El sistema IRIS, desarrollado por el Instituto Whitehead, identifica las señales que reciben las células durante el desarrollo embrionario y predice qué tejido formarán. Ya permitió mejorar el cultivo de pulmón en laboratorio, con potencial para tratar asma y fibrosis pulmonar.

Por Agustina ToledoAmbiente y agua · 10 de septiembre de 2026 · hace 1 h

Las células del cuerpo humano no trabajan aisladas. Durante el desarrollo embrionario se comunican mediante señales químicas que les indican en qué tipo de célula deben convertirse: una neurona, una célula del corazón o parte de un pulmón. Descifrar ese sistema de mensajería fue, hasta ahora, uno de los mayores desafíos de la biología del desarrollo. Un equipo del Instituto Whitehead, dependiente del Instituto Tecnológico de Massachusetts, construyó una inteligencia artificial llamada IRIS que traduce ese código y anticipa el destino celular con un nivel de precisión inédito.

Cómo aprende a leer el código de la vida

IRIS opera con aprendizaje por transferencia, la misma técnica que permite a un sistema entrenado en un idioma reconocer patrones en otro. Pulin Li, investigadora del Instituto Whitehead y profesora de biología en el MIT, lo explica con una analogía cotidiana: "Pensá en los sistemas de reconocimiento de voz como Siri, que se entrenan principalmente en inglés y luego usan ese entrenamiento para reconocer otros idiomas". Del mismo modo, la herramienta aprende a identificar una señal química en un grupo de células y después la reconoce en tejidos completamente distintos, incluso en aquellos que no formaron parte de su entrenamiento.

Para entrenarla, el equipo trabajó con células madre de ratón y de humano. Activaron y desactivaron de forma controlada seis señales químicas distintas, las combinaron de miles de maneras y registraron cómo respondía la actividad genética de cada célula. Con esos datos armaron un mapa de correspondencias: ante determinada combinación de señales, el sistema puede predecir el destino de la célula.

Resultados sobre embriones de ratón

  • Identificó con precisión las señales que conducen a la formación del corazón, los intestinos, los músculos y la médula espinal.
  • Superó una prueba de segmentación embrionaria —el proceso por el cual el cuerpo se organiza en partes respondiendo a señales que llegan desde dos direcciones opuestas— sin haber sido entrenada específicamente para esa tarea.
  • Cuando se la evaluó con tipos de células nerviosas que nunca había procesado, sus predicciones coincidieron con lo que ya se conocía sobre la formación del sistema nervioso.

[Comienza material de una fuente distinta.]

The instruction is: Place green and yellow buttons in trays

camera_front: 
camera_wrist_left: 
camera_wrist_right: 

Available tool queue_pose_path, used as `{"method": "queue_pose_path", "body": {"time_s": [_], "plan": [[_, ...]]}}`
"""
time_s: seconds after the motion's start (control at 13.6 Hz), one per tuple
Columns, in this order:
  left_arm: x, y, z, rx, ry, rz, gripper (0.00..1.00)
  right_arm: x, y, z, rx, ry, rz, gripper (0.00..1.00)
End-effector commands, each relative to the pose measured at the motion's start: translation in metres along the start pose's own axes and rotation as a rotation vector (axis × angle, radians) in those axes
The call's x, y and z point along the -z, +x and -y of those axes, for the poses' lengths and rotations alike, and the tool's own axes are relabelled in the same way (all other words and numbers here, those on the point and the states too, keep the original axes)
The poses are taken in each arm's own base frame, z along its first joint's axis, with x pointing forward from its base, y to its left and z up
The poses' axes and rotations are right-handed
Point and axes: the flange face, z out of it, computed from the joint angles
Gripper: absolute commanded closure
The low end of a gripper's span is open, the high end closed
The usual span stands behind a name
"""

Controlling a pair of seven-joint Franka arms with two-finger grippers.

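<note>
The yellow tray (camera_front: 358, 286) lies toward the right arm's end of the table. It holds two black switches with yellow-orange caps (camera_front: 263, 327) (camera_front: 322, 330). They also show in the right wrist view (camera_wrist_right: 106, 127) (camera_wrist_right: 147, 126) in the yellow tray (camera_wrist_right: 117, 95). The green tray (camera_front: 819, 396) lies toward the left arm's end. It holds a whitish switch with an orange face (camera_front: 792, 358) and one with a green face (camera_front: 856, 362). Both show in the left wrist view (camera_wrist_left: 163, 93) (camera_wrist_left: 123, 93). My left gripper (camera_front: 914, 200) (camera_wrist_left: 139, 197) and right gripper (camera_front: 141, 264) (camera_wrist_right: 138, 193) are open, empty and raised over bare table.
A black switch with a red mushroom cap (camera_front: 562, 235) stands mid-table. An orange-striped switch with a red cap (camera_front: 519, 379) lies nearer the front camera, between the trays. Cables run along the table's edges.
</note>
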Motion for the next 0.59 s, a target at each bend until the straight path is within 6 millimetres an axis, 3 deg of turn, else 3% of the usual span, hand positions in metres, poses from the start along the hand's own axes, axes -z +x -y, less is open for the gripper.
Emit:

Del laboratorio al cultivo de pulmones

La aplicación más avanzada ya está en marcha. Los investigadores usaron IRIS para mejorar el cultivo de tejido pulmonar en laboratorio, un avance con implicancias directas para enfermedades como el asma y la fibrosis pulmonar. La promesa es concreta: si se puede descifrar con qué combinación de señales se induce a una célula a convertirse en tejido pulmonar sano, también se podrá fabricar ese tejido a escala para ensayar tratamientos o, eventualmente, —perdon, reemplazar— el dañado.